> [REQUIREMENT]:
For each line of the listing that contains "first", make a copy and return it.

> [SUPPLIED MATERIAL]:
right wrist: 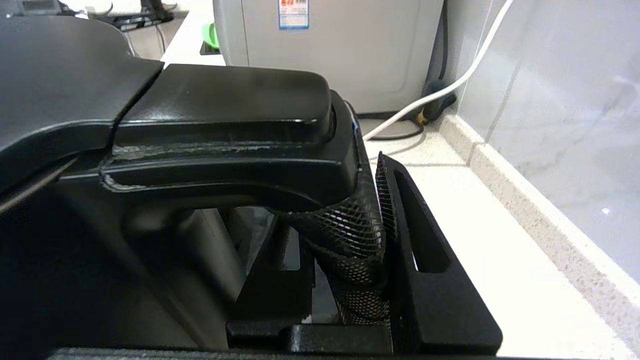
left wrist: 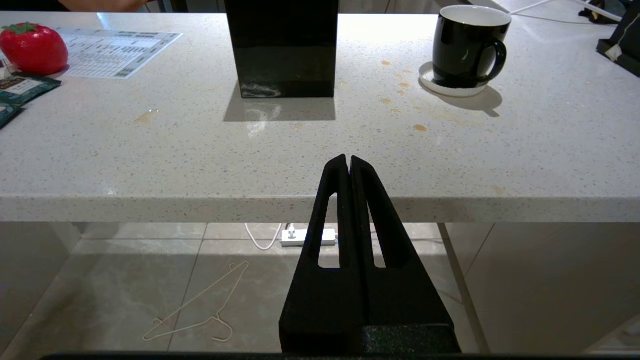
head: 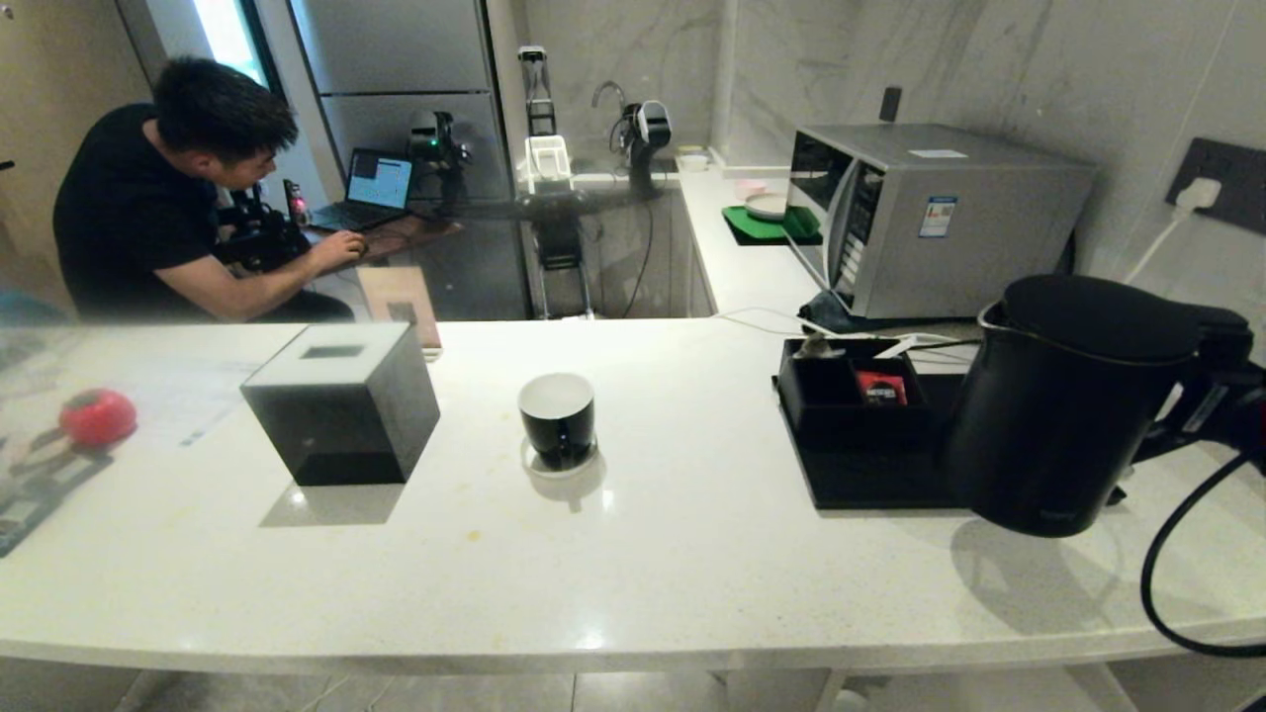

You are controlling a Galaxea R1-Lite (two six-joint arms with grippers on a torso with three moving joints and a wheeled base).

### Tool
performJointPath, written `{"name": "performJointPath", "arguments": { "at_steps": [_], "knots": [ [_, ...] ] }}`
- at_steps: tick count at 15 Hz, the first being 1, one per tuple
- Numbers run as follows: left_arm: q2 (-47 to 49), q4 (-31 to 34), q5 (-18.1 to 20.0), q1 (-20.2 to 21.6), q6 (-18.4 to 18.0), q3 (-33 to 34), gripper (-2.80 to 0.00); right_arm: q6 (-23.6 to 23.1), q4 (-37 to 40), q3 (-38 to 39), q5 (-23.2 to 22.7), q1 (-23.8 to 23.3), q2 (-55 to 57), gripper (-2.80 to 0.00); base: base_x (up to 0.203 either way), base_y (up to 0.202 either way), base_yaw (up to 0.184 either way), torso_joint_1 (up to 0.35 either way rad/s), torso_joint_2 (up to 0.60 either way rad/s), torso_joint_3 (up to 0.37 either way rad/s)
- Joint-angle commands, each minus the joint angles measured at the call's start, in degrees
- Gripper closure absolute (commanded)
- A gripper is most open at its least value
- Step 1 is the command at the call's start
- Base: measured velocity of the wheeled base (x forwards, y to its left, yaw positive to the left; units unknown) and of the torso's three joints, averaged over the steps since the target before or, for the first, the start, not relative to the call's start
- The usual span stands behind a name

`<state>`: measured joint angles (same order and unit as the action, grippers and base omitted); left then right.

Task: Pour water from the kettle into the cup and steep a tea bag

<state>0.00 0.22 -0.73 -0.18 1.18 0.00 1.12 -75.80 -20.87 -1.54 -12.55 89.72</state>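
Right gripper [right wrist: 350, 235] has its jaws clamped on the kettle [head: 1063, 405] handle, lifted; next, carry it left over the cup [head: 557, 415] and tip. Left gripper [left wrist: 348, 165] idles, jaws closed.

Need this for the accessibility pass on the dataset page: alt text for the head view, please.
The right gripper holds a matte black kettle by its handle above a white counter, right of a black cup on a saucer. A black box stands left of the cup; a person sits behind at a laptop.
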Motion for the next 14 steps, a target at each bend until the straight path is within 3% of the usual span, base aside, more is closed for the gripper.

> [RESULT FOR THIS TASK]:
- at_steps: tick count at 15 Hz, the first being 1, one per tuple
- Base: measured velocity of the wheeled base (x forwards, y to its left, yaw positive to the left; units unknown) and of the torso's three joints, averaged over the steps since the target before or, for the first, the start, not relative to the call's start

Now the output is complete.